Bahrain to carry a major crackdown on bribery, misuse of funds
A major government crackdown on people who bribe public officials is underway in Bahrain, a report said.
A Cabinet meeting, chaired yesterday by His Royal Highness Prime Minister Prince Khalifa bin Salman Al Khalifa, also studied proposals to tighen laws on misuse of public funds, said the report in the Gulf Daily News (GDN), our sister publication.
Present was His Royal Highness Prince Salman bin Hamad Al Khalifa, Crown Prince, Deputy Supreme Commander and First Deputy Premier.

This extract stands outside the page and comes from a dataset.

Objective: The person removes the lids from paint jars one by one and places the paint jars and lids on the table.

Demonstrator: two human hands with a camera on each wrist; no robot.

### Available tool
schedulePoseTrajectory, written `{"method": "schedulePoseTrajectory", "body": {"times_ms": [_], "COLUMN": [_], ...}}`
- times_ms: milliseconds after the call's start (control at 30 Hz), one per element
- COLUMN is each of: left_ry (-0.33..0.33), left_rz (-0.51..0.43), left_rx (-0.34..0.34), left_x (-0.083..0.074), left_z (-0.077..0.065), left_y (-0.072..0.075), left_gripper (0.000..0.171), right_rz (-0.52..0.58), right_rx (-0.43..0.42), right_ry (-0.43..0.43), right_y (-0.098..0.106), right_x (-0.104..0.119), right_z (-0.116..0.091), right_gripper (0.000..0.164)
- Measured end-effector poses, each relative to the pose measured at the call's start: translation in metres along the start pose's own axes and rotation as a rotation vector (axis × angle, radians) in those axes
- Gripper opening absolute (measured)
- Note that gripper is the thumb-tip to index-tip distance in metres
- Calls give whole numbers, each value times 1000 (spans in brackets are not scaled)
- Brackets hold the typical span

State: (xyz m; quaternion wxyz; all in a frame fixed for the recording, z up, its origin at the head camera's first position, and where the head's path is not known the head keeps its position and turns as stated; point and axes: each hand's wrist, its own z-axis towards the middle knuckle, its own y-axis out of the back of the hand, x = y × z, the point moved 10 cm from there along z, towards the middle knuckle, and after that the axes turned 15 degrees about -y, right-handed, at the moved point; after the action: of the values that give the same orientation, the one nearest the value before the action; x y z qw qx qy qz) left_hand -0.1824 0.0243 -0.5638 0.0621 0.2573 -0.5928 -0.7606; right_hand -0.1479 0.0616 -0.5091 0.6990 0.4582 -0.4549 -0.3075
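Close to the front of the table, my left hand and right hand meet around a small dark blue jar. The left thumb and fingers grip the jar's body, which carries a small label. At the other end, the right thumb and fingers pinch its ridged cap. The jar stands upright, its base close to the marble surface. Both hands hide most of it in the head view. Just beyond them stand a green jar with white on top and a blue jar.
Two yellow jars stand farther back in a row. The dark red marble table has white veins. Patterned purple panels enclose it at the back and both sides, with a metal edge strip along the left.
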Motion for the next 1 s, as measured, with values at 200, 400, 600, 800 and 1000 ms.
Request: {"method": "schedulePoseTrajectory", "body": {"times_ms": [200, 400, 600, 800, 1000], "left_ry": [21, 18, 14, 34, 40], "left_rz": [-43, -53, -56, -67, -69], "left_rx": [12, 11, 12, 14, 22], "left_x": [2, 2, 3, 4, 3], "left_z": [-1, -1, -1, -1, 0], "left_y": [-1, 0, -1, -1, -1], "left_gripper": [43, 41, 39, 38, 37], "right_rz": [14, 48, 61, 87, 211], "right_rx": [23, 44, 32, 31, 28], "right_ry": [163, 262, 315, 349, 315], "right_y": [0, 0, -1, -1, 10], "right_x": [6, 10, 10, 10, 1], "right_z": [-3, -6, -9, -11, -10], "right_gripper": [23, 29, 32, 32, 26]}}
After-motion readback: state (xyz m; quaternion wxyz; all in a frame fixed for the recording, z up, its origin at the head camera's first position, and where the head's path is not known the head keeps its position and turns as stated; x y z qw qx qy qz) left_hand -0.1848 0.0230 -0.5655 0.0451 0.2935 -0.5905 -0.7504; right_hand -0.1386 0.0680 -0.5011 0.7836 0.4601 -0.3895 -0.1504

Ministers discussed a memorandum presented by the Deputy Prime Minister and ministerial committee for legal affairs president on a draft law amending provisions of the Penal Code. These aimed to tighten sanctions on those misusing public funds or gaining benefit from it.
The amendments are associated with provisions set for bribing a public servant, offering a bribe, embezzlement or causing loss to public finances.
The memorandum was returned to the ministerial committee concerned for review. The cabinet also referred to the ministerial committee a draft law on personal data protection. It aims to protect personal privacy, a fundamental constitutional right, and respect for its components and controls from any material or moral intervention.
The law also includes protection of digital data which has already become public property. This is to enhance public confidence in electronic transactions by preserving and protecting personal data from being tampered with.
The Premier then informed the Cabinet about a reply sent to His Majesty King Hamad on implementation of recommendations by the National Council.
Ministers congratulated parliament members on their opening the fourth session of the third legislative term on Wednesday. They greeted the nation on Eid Al Adha and hailed Haj pilgrims' success and the efforts of Saudi Arabia in providing all facilities to those performing Haj.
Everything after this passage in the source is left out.